= Syed Abdul Salam Shah =

Indian politician

Syed Abdul Salam Shah (born November 1897) was an Indian politician belonging to the Indian National Congress (INC), and a well-known freedom fighter. He belonged to Kaimganj, Farrukhabad. He served INC for more than 40 years till his death.

==Career==
Syed Abdul Salam Shah was a soldier in Indian army and was posted in Iran. He was Minister of State of Food and Civil Supplies, Uttar Pradesh (1969–1971). Prior to this, he was elected as Member of Uttar Pradesh Legislative Council (1958–1962).

Thereafter, he came out as a winner in Kamalganj Constituency Election for Member of Uttar Pradesh Legislative Assembly (1969–1974) by defeating Babu Ram of Bhartiya Jana Sangh (BJS).

He served as President of District Board Farrukhabad. He was District President of INC, Farrukhabad for the longest term (more than 30 years).
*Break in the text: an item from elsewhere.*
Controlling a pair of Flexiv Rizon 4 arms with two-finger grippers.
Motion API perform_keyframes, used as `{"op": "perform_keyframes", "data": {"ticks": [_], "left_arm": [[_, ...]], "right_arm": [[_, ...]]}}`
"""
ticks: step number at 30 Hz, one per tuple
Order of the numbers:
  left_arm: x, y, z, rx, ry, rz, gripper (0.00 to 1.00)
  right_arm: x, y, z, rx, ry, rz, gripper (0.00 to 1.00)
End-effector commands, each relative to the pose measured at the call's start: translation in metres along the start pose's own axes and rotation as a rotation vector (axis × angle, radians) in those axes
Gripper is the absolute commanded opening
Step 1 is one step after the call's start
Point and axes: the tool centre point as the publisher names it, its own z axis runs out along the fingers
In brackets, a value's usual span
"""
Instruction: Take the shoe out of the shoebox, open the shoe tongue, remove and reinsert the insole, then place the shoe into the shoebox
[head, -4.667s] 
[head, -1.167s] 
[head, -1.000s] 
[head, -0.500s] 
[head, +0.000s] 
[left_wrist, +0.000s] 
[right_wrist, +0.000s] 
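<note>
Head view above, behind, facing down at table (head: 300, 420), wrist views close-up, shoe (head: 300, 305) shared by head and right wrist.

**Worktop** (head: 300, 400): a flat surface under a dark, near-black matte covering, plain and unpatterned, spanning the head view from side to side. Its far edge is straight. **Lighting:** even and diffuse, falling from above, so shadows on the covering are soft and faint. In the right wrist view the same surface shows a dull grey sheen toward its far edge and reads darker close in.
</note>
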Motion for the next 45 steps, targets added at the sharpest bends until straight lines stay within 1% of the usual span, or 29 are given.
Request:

He actively participated in Non-cooperation Movement (Asahiyog Andolan) led by Mohandas Karamchand Gandhi in 1921–1922. He also participated in Quit India Movement in 1942.

He was awarded for his great contribution to Indian National Congress by the Government in 1992, just few days before his death.
Syed Abdul Salam Shah died on 6 December 1992, the day when Babri Masjid was demolished.